### Instructions for the task
In the material below, the lines to repeat exactly run from the one containing "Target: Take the" to the very last line, both included.

◆ ◆ ◆ ◆

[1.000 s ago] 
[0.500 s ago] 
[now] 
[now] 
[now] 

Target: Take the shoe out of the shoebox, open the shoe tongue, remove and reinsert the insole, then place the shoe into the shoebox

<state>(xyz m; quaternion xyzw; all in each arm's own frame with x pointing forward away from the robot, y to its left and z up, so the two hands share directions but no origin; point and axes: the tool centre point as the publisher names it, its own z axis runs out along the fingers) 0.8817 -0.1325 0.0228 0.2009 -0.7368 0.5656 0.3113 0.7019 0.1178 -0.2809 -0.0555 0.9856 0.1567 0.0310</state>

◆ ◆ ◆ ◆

### Task solution
Target: Take the shoe out of the shoebox, open the shoe tongue, remove and reinsert the insole, then place the shoe into the shoebox

<state>(xyz m; quaternion xyzw; all in each arm's own frame with x pointing forward away from the robot, y to its left and z up, so the two hands share directions but no origin; point and axes: the tool centre point as the publisher names it, its own z axis runs out along the fingers) 0.8817 -0.1325 0.0228 0.2009 -0.7368 0.5656 0.3113 0.7019 0.1178 -0.2809 -0.0555 0.9856 0.1567 0.0310</state>

There is nothing further in this answer.